É mais uma de suas artimanhas!

Não acredite que tenha conquistado amizade do Senhor L., porquanto, muito provavelmente, ele não possui nenhum conhecimento sobre o peso de tal palavra.

“Meu amigo!”, diz o mineiro com um sorriso cheio de dentes. “Esse é meu amigão!”.

Amigo até pode ser quando o Senhor L. está conversando cara a cara, mas quando vira as costas, aguente suas orelhas queimarem, pois a língua deste homem não possui freios quando o assunto é criticar e falar mal.

Ele cospe palavras carinhosas e amigáveis na presença das pessoas, mas vomita terríveis comentários maliciosos quando estas se encontram ausentes.

Não confie em seus abraços, pois uma punhalada será dada em suas costas.

Aposentado, o mineiro, além de cuidar da vida dos outros, gosta de dar um descanso nesta atividade, para dedicar-se aos seus passeios de bicicleta.

Porte atlético e estilo surfista, o Senhor L. até consegue disfarçar bem a sua idade.

Sempre em movimento, praticando exercícios físicos, permite que sua vida seja mais saudável e duradoura.

A mulher trabalha como funcionária pública, enquanto o Senhor L. dedica-se a cuidar de seus pentelhos netos.

Ele é um excelente dono de casa, diga-se de passagem. Conserva a casa limpa e arrumada, e cuida dos netos quando voltam da escola.

Dos netos, pode-se dizer que a dedicação não é ao máximo.

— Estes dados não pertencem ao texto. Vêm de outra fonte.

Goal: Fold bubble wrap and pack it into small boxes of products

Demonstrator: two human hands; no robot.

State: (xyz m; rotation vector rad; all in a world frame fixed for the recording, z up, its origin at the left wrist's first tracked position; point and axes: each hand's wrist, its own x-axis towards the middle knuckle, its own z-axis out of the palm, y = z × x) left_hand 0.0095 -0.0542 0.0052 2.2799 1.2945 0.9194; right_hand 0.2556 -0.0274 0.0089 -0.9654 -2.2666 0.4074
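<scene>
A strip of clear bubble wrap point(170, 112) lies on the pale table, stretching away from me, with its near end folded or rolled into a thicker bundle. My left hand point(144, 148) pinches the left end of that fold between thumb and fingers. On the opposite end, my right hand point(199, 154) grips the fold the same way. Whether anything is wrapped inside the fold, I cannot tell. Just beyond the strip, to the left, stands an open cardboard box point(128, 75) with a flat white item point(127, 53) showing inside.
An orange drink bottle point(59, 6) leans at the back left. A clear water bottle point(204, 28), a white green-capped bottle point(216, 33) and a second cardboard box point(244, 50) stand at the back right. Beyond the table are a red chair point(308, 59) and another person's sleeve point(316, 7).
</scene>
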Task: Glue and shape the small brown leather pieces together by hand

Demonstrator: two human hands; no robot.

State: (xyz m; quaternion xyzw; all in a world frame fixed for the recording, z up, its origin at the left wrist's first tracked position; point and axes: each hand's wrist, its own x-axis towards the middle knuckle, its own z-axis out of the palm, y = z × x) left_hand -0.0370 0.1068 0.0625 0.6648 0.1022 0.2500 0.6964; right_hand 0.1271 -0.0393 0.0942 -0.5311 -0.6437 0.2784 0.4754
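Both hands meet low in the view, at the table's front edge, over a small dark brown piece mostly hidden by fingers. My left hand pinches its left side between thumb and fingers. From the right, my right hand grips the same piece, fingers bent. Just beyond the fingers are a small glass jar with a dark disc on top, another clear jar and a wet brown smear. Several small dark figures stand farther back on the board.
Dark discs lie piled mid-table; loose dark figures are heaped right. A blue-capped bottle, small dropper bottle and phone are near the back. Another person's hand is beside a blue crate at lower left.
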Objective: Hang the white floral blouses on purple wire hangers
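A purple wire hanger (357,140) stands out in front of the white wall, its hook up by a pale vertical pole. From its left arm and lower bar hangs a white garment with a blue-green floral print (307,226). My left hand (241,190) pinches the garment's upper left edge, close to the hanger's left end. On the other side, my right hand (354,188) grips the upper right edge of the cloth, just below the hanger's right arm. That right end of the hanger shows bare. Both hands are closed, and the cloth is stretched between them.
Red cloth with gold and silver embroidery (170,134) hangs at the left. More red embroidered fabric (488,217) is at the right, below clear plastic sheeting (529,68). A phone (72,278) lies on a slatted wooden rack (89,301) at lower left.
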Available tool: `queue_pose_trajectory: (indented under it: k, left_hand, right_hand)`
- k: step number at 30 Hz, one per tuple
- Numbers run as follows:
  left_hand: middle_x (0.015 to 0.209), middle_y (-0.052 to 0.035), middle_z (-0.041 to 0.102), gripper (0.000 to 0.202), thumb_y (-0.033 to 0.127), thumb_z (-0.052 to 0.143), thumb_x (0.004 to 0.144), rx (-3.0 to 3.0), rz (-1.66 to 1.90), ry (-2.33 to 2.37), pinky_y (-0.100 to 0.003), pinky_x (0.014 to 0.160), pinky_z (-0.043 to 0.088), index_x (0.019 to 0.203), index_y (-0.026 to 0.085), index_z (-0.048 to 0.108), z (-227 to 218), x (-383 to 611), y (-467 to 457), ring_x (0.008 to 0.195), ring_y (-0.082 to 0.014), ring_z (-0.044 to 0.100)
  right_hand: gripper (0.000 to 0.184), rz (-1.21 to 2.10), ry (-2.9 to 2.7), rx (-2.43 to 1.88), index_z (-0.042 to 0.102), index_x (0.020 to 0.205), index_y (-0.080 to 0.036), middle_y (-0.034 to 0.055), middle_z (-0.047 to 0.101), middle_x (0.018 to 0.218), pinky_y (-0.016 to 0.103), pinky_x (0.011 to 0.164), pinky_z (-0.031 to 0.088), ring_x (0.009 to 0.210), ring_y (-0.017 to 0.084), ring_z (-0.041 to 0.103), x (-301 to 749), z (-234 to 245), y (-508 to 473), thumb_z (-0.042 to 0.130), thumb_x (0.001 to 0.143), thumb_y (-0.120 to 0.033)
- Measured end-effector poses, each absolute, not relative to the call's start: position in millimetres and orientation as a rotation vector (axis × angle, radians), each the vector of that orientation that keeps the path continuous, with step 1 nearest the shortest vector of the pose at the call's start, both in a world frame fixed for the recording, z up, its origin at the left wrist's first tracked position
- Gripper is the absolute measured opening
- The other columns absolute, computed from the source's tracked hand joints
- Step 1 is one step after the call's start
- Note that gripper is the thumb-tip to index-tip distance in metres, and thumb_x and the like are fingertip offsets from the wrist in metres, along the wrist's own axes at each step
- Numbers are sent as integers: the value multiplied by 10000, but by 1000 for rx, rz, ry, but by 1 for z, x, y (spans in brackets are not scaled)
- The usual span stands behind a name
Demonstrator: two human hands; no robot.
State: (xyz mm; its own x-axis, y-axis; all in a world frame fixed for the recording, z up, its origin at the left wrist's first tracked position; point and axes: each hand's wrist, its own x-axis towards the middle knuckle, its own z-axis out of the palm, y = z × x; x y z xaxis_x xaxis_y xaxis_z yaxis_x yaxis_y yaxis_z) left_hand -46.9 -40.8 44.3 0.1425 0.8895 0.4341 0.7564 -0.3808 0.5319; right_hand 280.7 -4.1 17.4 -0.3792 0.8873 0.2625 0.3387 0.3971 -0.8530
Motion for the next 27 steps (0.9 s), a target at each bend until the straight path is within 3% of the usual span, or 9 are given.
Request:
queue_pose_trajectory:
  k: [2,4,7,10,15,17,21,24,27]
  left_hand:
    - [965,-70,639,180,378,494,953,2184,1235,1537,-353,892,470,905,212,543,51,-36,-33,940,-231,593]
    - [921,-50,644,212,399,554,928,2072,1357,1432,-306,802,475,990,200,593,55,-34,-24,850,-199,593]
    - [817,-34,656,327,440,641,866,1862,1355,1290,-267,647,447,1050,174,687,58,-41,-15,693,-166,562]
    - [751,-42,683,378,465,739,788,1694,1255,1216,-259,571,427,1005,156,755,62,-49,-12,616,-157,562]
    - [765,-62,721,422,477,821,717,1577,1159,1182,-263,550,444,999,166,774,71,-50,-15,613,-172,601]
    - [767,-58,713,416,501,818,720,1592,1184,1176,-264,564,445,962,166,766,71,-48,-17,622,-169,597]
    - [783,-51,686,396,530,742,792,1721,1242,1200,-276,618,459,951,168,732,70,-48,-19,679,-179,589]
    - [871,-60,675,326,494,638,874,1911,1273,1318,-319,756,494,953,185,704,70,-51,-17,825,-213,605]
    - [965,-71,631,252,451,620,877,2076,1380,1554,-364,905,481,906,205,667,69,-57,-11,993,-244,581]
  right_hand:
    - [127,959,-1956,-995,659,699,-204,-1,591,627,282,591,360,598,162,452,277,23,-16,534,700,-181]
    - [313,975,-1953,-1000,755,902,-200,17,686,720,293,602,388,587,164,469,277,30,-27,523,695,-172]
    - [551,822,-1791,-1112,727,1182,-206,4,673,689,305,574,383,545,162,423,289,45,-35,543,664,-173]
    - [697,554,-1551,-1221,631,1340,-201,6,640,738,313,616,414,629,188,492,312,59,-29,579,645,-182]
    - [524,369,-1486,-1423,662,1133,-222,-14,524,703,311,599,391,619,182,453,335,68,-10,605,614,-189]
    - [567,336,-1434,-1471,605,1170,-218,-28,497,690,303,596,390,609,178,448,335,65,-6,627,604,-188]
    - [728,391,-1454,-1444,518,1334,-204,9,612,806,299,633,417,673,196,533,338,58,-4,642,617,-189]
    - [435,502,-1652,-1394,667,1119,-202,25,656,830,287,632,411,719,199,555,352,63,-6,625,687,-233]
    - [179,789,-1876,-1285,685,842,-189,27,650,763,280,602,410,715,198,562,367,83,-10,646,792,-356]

Os meninos adoram aprontar pela vizinhança, fazendo uma de suas capetagens. Quando um morador reclama das atitudes perversas dos garotos, o Senhor L. recusa-se a acreditar, visto que seus belos netos foram criados por uma família extremamente estabilizada.

“Meus netos são anjos”, afirma o idoso. “Não são de me dar trabalho”.

A família estabilizada trata-se de uma mãe que abandona os filhos com o pai; o pai que abandona o filho com os avós para viver nos Estados Unidos; e outro neto que é deixado com o Senhor e com a Senhora L., por conta dos vícios da mãe.

Apesar de fechar os olhos para a realidade de sua família ou fingindo não ter nenhum problema, o Senhor L. prefere bisbilhotar a realidade e os problemas dos outros, pois, nada melhor do que ver defeitos na grama do vizinho, do que na sua própria, não é mesmo?